#### AIM OF THE EXERCISE:
Set down again exactly the lines of the listing below that fall between the line holding "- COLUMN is" and the line holding "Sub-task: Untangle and", inclusive.

#### DATA FOR THE TASK:
________

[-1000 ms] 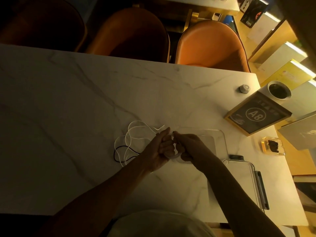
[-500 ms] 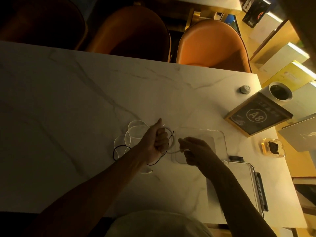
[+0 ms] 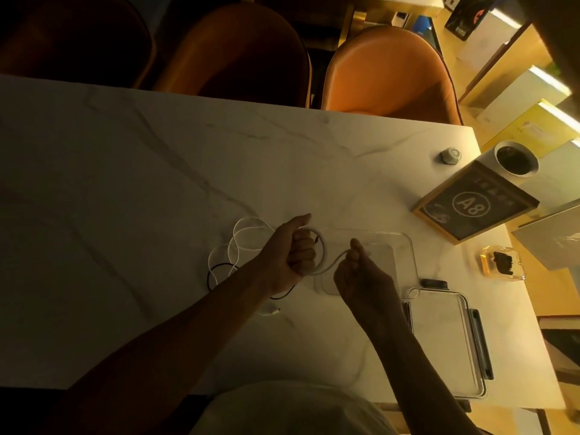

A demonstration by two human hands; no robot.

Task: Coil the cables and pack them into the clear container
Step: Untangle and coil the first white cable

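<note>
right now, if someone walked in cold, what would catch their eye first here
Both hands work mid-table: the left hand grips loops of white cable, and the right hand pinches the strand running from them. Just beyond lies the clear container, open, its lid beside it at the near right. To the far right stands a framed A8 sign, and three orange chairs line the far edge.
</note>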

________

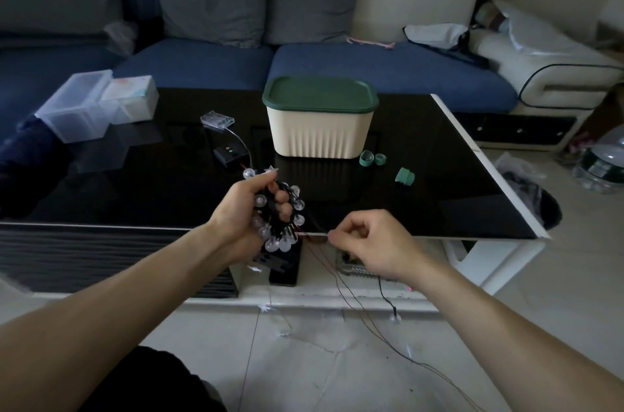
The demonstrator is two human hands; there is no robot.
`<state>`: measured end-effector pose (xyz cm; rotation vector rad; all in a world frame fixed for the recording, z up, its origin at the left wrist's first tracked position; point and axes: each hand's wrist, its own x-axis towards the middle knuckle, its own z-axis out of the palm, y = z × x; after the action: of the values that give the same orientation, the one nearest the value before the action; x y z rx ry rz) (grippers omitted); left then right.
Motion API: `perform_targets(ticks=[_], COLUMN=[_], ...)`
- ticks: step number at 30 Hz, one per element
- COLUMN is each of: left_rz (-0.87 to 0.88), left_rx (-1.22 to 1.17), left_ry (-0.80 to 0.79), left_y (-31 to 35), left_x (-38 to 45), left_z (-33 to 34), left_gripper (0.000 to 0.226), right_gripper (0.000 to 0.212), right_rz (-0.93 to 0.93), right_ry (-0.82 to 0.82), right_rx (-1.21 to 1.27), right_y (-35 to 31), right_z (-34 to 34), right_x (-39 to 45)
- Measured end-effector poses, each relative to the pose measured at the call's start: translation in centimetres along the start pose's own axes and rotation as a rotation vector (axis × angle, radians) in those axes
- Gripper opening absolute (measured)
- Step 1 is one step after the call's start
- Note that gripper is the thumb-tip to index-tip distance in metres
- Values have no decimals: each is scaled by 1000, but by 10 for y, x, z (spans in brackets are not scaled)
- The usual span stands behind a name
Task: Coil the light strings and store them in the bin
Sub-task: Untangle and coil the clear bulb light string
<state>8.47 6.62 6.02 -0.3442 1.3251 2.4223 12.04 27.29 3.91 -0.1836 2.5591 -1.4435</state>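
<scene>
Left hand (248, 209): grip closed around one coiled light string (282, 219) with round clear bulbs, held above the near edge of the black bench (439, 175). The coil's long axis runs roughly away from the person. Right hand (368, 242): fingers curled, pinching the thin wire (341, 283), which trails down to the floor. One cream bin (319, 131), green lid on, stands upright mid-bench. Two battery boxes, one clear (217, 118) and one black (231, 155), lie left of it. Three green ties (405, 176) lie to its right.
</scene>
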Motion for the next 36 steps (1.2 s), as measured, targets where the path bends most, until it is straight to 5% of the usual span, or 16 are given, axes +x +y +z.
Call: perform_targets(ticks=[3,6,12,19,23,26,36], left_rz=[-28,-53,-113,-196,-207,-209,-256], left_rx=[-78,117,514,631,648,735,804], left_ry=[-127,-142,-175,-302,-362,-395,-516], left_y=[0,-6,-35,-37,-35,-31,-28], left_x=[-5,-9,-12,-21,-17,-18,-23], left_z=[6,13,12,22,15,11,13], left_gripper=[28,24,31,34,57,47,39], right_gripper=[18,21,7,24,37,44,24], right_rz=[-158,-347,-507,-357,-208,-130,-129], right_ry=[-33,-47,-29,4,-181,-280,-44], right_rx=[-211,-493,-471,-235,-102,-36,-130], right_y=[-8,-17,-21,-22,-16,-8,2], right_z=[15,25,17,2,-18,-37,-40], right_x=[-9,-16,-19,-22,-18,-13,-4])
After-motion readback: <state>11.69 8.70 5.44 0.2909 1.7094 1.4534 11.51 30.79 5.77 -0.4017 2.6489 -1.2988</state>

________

#### EXERCISE OUTPUT:
- COLUMN is each of: left_rz (-0.87 to 0.88), left_rx (-1.22 to 1.17), left_ry (-0.80 to 0.79), left_y (-31 to 35), left_x (-38 to 45), left_z (-33 to 34), left_gripper (0.000 to 0.226), right_gripper (0.000 to 0.212), right_rz (-0.93 to 0.93), right_ry (-0.82 to 0.82), right_rx (-1.21 to 1.27), right_y (-35 to 31), right_z (-34 to 34), right_x (-39 to 45)
- Measured end-effector poses, each relative to the pose measured at the call's start: translation in centimetres along the start pose's own axes and rotation as a rotation vector (axis × angle, radians) in those axes
- Gripper opening absolute (measured)
- Step 1 is one step after the call's start
- Note that gripper is the thumb-tip to index-tip distance in metres
- Values have no decimals: each is scaled by 1000, but by 10 for y, x, z (spans in brackets are not scaled)
- The usual span stands behind a name
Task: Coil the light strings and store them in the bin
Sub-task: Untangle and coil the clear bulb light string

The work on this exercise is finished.